> Given material

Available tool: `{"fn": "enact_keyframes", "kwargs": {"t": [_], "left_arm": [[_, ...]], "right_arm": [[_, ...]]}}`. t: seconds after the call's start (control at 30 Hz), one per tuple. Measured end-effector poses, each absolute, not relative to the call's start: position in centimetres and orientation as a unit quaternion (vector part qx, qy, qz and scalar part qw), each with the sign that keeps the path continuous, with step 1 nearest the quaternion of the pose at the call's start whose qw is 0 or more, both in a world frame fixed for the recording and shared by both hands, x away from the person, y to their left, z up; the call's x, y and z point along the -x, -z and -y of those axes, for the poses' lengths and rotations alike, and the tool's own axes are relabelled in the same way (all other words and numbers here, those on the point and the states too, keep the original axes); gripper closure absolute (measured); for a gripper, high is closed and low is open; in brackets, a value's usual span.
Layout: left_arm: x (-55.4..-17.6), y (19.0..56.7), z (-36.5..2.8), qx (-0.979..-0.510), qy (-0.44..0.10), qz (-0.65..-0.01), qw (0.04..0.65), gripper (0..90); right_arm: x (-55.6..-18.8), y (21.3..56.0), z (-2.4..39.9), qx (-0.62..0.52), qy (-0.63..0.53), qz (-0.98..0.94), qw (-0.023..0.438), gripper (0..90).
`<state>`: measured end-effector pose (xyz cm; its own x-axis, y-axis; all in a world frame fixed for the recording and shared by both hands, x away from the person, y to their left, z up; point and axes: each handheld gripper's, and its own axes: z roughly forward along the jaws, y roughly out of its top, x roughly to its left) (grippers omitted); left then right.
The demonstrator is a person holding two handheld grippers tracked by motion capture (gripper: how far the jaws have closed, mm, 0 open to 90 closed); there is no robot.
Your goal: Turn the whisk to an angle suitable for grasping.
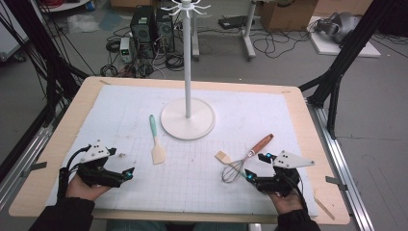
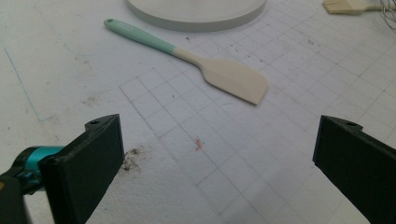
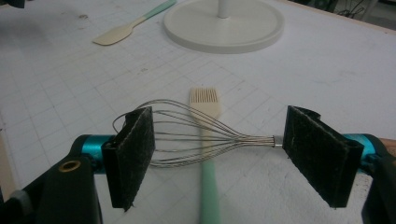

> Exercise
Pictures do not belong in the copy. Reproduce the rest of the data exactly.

> Reply
Available tool: `{"fn": "enact_keyframes", "kwargs": {"t": [_], "left_arm": [[_, ...]], "right_arm": [[_, ...]]}}`. t: seconds after the call's start (control at 30 Hz), one per tuple. Measured end-effector poses, each absolute, not relative to the call's start: position in centimetres and orientation as a unit quaternion (vector part qx, qy, qz and scalar part qw), each with the sign that keeps the path continuous, with step 1 nearest the quaternion of the pose at the call's start whose qw is 0 or more, both in a world frame fixed for the recording and shared by both hands, x away from the person, y to their left, z up; the call's x, y and z point along the -x, -z and -y of those axes, for the poses' lengths and rotations alike, and the tool's own axes are relabelled in the same way (all other words and numbers here, those on the point and the states too, keep the original axes); gripper closure absolute (measured); for a gripper, high is closed and low is open; in brackets, a value's usual span.
Layout: left_arm: x (-55.4..-17.6), y (19.0..56.7), z (-36.5..2.8), qx (-0.979..-0.510), qy (-0.44..0.10), qz (-0.65..-0.01), qw (0.04..0.65), gripper (0..90); right_arm: x (-55.6..-18.8), y (21.3..56.0), z (-2.4..39.9), qx (-0.62..0.52), qy (-0.63..0.53), qz (-0.98..0.94), qw (-0.023..0.438), gripper (0..90).
`<state>`: measured end-effector pose (xyz cm; its own x-axis, y-axis; all in a world frame fixed for the recording and shared by both hands, x away from the person, y to their left, z up; point and axes: each handheld gripper's, and its own axes: z roughly forward along the jaws, y roughly out of its top, x roughly to its left) (grippers omitted); left then right.
The demonstrator is a person holding two handheld grippers tracked by motion capture (gripper: how far the jaws have closed, mm, 0 open to 90 closed); there is no robot.
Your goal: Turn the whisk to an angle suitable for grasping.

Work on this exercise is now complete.